• [WHAT IS NEEDED]: Restate each of the lines below word for word and drop every picture.
┄┄┄┄┄┄┄┄┄┄┄┄┄┄┄┄┄┄┄┄
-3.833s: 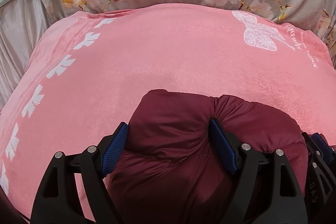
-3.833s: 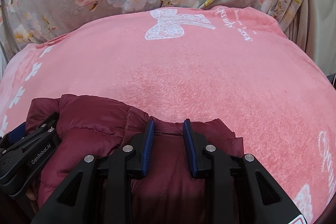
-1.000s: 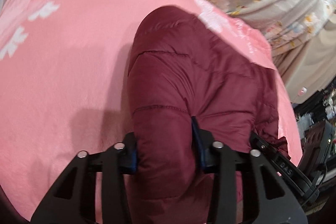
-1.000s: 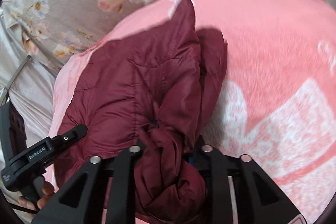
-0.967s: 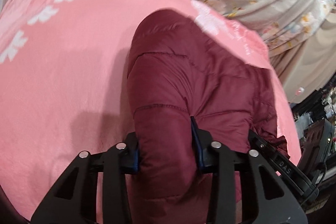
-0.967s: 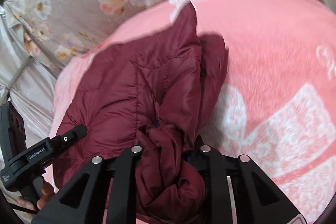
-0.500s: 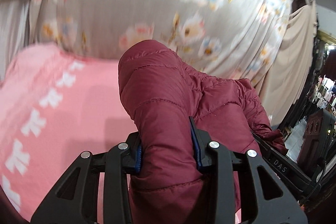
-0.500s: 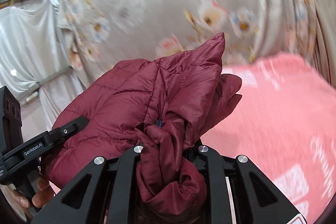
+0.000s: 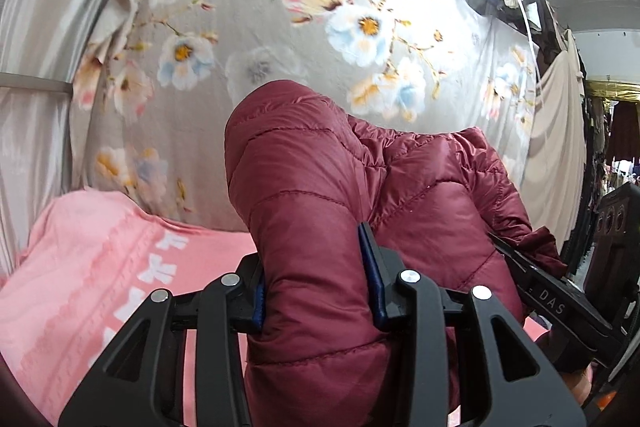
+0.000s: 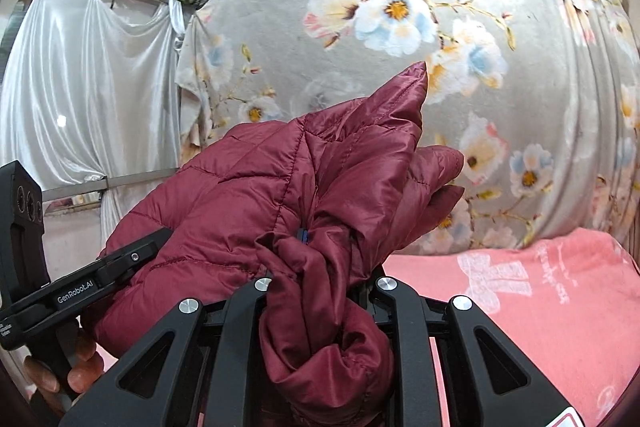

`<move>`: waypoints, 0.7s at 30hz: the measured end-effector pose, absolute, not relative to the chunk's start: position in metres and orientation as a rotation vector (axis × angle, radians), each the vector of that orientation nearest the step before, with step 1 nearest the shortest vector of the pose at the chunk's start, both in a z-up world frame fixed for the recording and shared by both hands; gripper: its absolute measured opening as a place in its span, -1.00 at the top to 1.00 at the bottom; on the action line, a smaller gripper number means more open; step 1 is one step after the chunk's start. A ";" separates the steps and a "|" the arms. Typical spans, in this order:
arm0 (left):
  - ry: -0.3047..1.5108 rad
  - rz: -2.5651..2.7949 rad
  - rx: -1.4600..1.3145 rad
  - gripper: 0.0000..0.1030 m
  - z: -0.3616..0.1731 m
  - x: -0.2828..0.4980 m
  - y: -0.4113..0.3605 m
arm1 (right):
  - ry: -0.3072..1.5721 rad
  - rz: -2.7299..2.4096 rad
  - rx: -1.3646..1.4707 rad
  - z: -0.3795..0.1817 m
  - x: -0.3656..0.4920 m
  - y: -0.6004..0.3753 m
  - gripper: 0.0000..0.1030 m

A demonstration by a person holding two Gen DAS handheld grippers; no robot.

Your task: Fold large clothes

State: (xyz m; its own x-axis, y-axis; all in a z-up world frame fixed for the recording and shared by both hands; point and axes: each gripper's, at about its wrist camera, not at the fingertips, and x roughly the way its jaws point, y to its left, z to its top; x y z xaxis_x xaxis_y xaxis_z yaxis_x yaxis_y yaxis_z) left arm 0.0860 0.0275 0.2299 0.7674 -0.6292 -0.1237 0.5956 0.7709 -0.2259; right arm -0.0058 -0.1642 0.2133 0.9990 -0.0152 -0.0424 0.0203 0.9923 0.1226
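The maroon puffer jacket [image 9: 320, 211] is being held up off the pink blanket [image 9: 100, 267], gathered between both grippers in front of the hanging floral sheet [image 9: 280, 27]. The left gripper [image 9: 316, 291] is being kept at a middling width, its pads pressing a thick quilted roll of the jacket; the right gripper [image 10: 320, 291] is being held narrower, clamped on a bunched wad of thinner fabric (a collar or hem, it cannot be told which).

For the step in hand, judged to be a lift and shake-out before laying flat, both grips are best being kept firm and the two hands level, so that the padding is being let hang evenly rather than twisted.

Open room is being offered by the blanket below and towards the right of the right wrist view [image 10: 540, 307]. The sheet behind is standing close, and the other hand [image 10: 60, 371] and its handle are sitting just beside the cloth, so sideways spreading is being limited.
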 end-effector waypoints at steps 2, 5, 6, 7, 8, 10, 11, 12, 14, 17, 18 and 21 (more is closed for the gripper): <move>0.184 -0.659 -0.177 0.31 0.227 0.093 0.036 | 0.037 -0.011 0.108 0.210 0.008 -0.156 0.65; 0.174 -0.642 -0.170 0.30 0.218 0.111 0.045 | 0.043 -0.008 0.099 0.203 0.031 -0.147 0.65; 0.176 -0.639 -0.168 0.30 0.214 0.118 0.047 | 0.045 -0.008 0.096 0.199 0.036 -0.146 0.65; 0.179 -0.640 -0.168 0.30 0.210 0.125 0.049 | 0.046 -0.009 0.091 0.195 0.044 -0.144 0.65; 0.180 -0.641 -0.167 0.30 0.206 0.131 0.051 | 0.049 -0.010 0.087 0.190 0.051 -0.144 0.65; 0.191 -0.644 -0.160 0.30 0.196 0.144 0.050 | 0.059 -0.012 0.085 0.183 0.065 -0.142 0.65; 0.200 -0.646 -0.157 0.30 0.189 0.153 0.049 | 0.067 -0.014 0.085 0.178 0.071 -0.142 0.65; 0.208 -0.647 -0.156 0.29 0.185 0.159 0.048 | 0.079 -0.018 0.084 0.171 0.080 -0.144 0.65; 0.229 -0.652 -0.148 0.29 0.171 0.173 0.044 | 0.106 -0.030 0.089 0.155 0.095 -0.148 0.65; 0.254 -0.657 -0.129 0.29 0.147 0.192 0.035 | 0.146 -0.048 0.102 0.133 0.113 -0.155 0.65; 0.262 -0.657 -0.122 0.29 0.140 0.198 0.031 | 0.166 -0.057 0.108 0.123 0.121 -0.159 0.65; 0.309 -0.663 -0.114 0.29 0.111 0.220 0.019 | 0.211 -0.075 0.123 0.100 0.139 -0.166 0.65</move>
State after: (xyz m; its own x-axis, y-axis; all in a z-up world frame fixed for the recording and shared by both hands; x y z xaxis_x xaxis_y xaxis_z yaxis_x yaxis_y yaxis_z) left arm 0.2202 0.0191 0.1107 0.7443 -0.6213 -0.2449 0.5875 0.7836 -0.2021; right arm 0.1390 -0.1656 0.1000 0.9751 -0.0613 -0.2129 0.0871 0.9897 0.1139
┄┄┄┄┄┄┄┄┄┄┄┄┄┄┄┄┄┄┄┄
• [OUTPUT]:
-3.833s: 
-3.833s: 
-1.000s: 
-1.000s: 
-0.967s: 
-0.967s: 
-0.500s: 
-0.500s: 
+0.000s: 
+0.000s: 

`<move>`: waypoints, 0.7s at 30hz: the measured end-effector pose, absolute, not relative to the chunk's start: position in metres and orientation as a rotation vector (axis × angle, radians), each the vector of that orientation nearest the step before, with step 1 nearest the shortest vector of the pose at the chunk's start, both in a z-up world frame fixed for the recording and shared by both hands; gripper: its absolute measured opening as a place in its span, -1.00 at the top to 1.00 at the bottom; on the action line, a smaller gripper number means more open; step 1 is one step after the chunk's start. A ";" separates the steps and a "|" the arms. Typical spans, in this order:
arm0 (left):
  - ry: -0.3047..1.5108 rad
  - rz: -2.5651..2.7949 rad
  - rx: -1.4600..1.3145 rad
  - gripper: 0.0000..0.1030 m
  - z: -0.3616..0.1731 m
  - x: -0.2828..0.4980 m
  - y: -0.4113..0.3605 m
arm1 (right):
  - ry: -0.3072..1.5721 rad
  - rz: -2.7299..2.4096 rad
  - rx: -1.3646..1.4707 rad
  - z: -0.3795..0.1817 m
  - x: -0.3656..0.4920 m
  - y: -0.6004..0.3753 m
  - gripper: 0.0000..0.1030 m

A demonstration by a person holding two Gen DAS handheld grippers; no robot.

Your task: Fold large clothes

State: (xyz m; its own x-axis, y-axis; all in a z-up world frame fixed for the recording and shared by both hands; point and axes: each gripper's, at about its wrist camera, not at the fingertips, and x roughly the way its jaws point, y to its left, z to its top; x y z xaxis_x xaxis_y xaxis_z yaxis_x yaxis_y yaxis_z) left arm 0.0860 0.0275 0.2299 0.7674 -0.6292 -0.1237 0.5956 0.7709 -0.2259; right arm -0.0058 -0.1642 0.2133 0.9990 -0.0152 -0.0424 0.0203 0.9923 0.1226
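The maroon puffer jacket [image 9: 320, 211] is being held up off the pink blanket [image 9: 100, 267], gathered between both grippers in front of the hanging floral sheet [image 9: 280, 27]. The left gripper [image 9: 316, 291] is being kept at a middling width, its pads pressing a thick quilted roll of the jacket; the right gripper [image 10: 320, 291] is being held narrower, clamped on a bunched wad of thinner fabric (a collar or hem, it cannot be told which).

For the step in hand, judged to be a lift and shake-out before laying flat, both grips are best being kept firm and the two hands level, so that the padding is being let hang evenly rather than twisted.

Open room is being offered by the blanket below and towards the right of the right wrist view [image 10: 540, 307]. The sheet behind is standing close, and the other hand [image 10: 60, 371] and its handle are sitting just beside the cloth, so sideways spreading is being limited.
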 end-effector waypoints at steps 2, 5, 6, 7, 8, 10, 11, 12, 14, 17, 18 and 21 (more is closed for the gripper): <move>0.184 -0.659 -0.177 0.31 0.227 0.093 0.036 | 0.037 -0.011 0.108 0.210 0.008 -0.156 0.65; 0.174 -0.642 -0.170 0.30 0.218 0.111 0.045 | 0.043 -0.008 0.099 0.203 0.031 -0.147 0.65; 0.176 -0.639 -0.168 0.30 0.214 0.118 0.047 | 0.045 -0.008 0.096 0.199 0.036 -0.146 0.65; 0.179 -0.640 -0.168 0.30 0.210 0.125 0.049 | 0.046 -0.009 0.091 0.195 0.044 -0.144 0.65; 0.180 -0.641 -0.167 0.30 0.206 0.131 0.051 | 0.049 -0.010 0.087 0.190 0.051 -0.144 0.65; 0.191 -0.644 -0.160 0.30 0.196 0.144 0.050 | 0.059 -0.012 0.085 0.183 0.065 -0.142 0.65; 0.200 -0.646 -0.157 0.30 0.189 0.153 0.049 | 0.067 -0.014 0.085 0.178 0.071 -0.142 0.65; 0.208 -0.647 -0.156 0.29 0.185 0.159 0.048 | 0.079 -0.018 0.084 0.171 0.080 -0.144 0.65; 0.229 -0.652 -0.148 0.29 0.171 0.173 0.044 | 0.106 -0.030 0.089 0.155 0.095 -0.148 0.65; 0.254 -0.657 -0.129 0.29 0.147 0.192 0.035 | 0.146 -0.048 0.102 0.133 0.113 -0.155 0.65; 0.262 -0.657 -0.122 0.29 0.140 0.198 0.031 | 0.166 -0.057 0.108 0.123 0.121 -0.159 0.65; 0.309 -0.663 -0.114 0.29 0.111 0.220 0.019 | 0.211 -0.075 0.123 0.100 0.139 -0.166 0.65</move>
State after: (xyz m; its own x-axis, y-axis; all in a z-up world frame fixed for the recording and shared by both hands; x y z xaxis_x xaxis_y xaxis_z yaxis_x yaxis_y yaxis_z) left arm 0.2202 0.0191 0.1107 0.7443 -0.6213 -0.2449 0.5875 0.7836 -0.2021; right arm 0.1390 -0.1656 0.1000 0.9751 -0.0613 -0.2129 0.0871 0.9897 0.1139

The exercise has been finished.